In Chapter 19, after the death of his mother, Obi sheds his idealism. Discussing the common maxim that idealists say, “Give me a place to stand and I shall move the earth,” Achebe writes:

But such a place does not exist. We all have to stand on the earth itself and go with her at her pace. The most horrible sight in the world cannot put out the eye. The death of a mother is not like a palm tree bearing fruit at the end of its leaf, no matter how much we want to make it so. And that is not the only illusion we have.…

This passage incorporates an unusual simile: rather than comparing two distinct things as alike, Achebe describes them as “not like” each other. This is particularly important because it reverses a simile that was used a few pages ago: though in that instance readers were told that “a palm tree bearing fruit at the end of its leaf is like the death of a mother,” here the sentiment is reversed. This matches the way Obi was once an idealist but, over the course of the novel, has come into contact with the hard realities of the modern world.

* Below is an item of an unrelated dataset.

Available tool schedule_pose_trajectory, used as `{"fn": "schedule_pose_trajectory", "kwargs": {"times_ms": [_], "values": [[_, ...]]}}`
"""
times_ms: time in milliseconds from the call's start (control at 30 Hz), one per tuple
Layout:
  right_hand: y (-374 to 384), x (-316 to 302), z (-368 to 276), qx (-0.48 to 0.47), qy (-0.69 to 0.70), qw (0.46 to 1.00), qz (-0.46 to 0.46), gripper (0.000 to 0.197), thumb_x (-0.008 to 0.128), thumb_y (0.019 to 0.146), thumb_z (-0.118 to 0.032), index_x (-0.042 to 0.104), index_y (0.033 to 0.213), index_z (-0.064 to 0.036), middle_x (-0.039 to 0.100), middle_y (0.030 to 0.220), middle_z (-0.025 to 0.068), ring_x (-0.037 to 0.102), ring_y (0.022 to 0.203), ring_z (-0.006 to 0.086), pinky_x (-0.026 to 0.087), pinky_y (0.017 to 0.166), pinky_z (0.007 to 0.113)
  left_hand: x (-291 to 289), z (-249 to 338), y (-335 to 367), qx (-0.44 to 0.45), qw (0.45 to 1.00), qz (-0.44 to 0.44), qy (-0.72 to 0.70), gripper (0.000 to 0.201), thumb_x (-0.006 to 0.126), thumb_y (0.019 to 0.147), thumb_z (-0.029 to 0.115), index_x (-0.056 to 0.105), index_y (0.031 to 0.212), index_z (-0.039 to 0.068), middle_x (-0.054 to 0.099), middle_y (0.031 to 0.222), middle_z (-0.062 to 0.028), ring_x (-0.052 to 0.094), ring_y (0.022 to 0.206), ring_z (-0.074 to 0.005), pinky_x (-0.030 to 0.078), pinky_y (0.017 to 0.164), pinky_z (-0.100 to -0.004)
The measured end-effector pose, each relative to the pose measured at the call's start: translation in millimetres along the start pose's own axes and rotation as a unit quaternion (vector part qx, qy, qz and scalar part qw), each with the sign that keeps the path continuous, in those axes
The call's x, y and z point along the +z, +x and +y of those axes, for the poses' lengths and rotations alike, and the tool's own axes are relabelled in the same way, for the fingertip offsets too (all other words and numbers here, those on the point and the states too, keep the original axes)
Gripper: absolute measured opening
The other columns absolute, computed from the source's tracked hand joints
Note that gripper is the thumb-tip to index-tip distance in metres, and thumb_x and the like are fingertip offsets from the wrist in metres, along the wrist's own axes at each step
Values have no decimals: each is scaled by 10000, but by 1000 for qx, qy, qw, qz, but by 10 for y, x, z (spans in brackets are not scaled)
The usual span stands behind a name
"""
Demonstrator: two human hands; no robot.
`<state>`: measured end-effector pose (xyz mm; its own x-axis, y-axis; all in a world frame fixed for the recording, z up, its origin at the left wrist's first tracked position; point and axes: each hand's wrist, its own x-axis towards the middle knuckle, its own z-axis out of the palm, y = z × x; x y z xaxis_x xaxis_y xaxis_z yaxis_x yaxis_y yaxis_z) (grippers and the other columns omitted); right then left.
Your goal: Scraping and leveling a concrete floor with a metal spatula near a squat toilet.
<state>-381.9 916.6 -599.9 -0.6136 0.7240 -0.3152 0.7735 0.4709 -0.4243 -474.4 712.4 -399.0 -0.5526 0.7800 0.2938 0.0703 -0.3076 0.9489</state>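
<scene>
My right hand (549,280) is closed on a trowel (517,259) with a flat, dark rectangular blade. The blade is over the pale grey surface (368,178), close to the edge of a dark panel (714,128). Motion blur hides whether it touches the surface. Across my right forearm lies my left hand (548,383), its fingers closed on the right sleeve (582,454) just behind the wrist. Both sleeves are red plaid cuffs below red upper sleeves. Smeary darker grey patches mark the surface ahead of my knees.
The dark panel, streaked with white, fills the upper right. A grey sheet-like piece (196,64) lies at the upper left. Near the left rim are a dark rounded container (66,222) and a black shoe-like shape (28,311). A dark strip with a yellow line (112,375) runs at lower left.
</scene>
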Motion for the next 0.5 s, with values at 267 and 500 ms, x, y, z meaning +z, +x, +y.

He can no longer afford his idealism, literally and figuratively.

The reversal of this simile also resonates with the theme of literature and idealism. Obi studied English, and his degree bolstered the idealism that then deteriorates over the course of this novel. By inverting a literary device to describe Obi’s loss of idealism, Achebe gestures to the idealism embedded in the novel as a form: the question of whether literature can change anything in the real world. This passage indicates that for Obi to lose his idealism is also a loss of faith in literature. But, of course, Achebe uses intricate literary techniques to convey the complexity of this thematic tangle; in the same line, he both rejects and ratifies the power of literature.